Psikanalitik Gelişim Kuramı

Psikoseksüel Gelişim Kuramı
Sosyal ve kişilik gelişimiyle ilgili çalışmalarda önemli etkisi olan kuramlardan biri psikanalitik kuramdır. Sigmund Freud (1910) tarafından geliştirilen psikanalitik kuram, insanın, çoğunlukla farkında olmadığı dürtüler ve çatışmalarla hareket eden bir varlık olduğunu varsayar. Bu anlamda psikanalitik kuram, insan davranışlarını anlamada bilinçaltı süreçlerin önemine vurgu yapar. Freud’a göre insan, Eros ve Thanatos olmak üzere iki temel dürtüyle dünyaya gelmektedir. Eros ya da yaşam içgüdüsü, yeme, içme, cinsellik gibi yaşamı devem ettirmeye yarayacak bedensel bütün ihtiyaçları karşılayan aktiviteleri yönetir ve hayatta kalmayı sağlar. Thanatos, ölüm içgüdüsü ise dövüşme, öldürme, mazoşizm (kendine acı ve zarar verme) gibi davranışlarla ifade edilen yok edici bir güçtür.

Eros: Bireyin (ve türün) hayatta kalmasını sağlayan nefes alma, açlık ve cinsellik gibi içgüdüler.
Thanatos: Doğuştan getirilen ölüme dair içgüdüler.

Freud gelişimi, içgüdüsel enerjinin organizasyonu ve yönlendirilişindeki değişim olarak görür. Geliştirdiği Psikoseksüel Gelişim Kuramında enerjiyi, cinsel enerji (libido) olarak tanımlar. Çocuğun yaşı ilerledikçe bu enerji yer değiştirir ve be-denin farklı bölümlerinde yoğunlaşır. Bu bölgelerin birinden diğerine geçiş ile yeni bir gelişim dönemi başlamaktadır. Çocuklar, oral (0-1 yaş), anal (1-3 yaş), fallik (3-6 yaş), gizil (6-13 yaş) ve genital (13-19 yaş) olmak üzere beş ayrı gelişimsel dönemden geçerler. Ancak Freud’a göre gelişim, üçüncü dönem olan fallik dönemin sonunda esas şeklini almaktadır.

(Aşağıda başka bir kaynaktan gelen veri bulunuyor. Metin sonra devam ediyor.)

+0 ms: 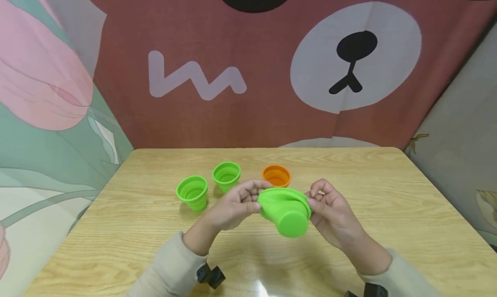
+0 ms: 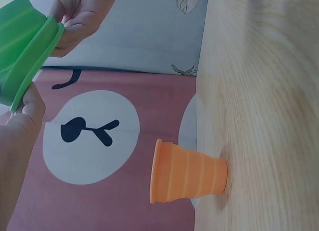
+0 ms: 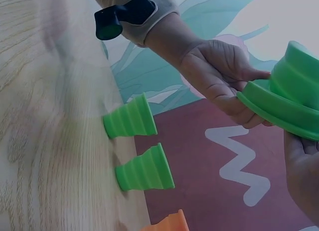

Freud, çocuğun her bir psikoseksüel gelişim dönemini başarıyla tamamlayabilmesinde ebeveynlerin önemli rol oynadıklarına inanır. Gelişim sürecinin sağlıklı ilerleyebilmesine engel olan iki temel olumsuz süreç vardır: engellenme ve aşın doyum. Psikoseksüel Gelişim Kuram’ına göre, belli bir dönemde belli bir bölgede engellenme ya da aşırı doyum yaşayan çocuk daha sonraları o bölgeyle ilgili aşırı faaliyet ya da takılma gösterebilir. Örneğin ilk yılda, ağız bölgesindeki faaliyetlerle (örn. süt emme, emzik veya parmak emme) ilgili engellenme veya aşırı doyum yaşayan bir bebek, yetişkin yaşamında tırnak yeme, sigara içme, yeme bozukluğu gibi bir oral takıntıya sahip olabilir. Kurama göre, her ikisi de olumsuz olmakla birlikte, bebek için o yaş döneminde önemli olan deneyimin katı şekilde engellenmesi, aşırı doyurulmasından daha güçlü takılmalara yol açacaktır. Freud’un burada vurgusu erken yaşlardaki deneyimlerin yıllarca bizimle olacağı ve yetişkinlikteki ilgileri, tutumları ve kişilik özelliklerini kuvvetle etkileyeceğidir. Fakat görgül araştırmalar bu görüşü desteklememektedir (bkz. Crews, 1996).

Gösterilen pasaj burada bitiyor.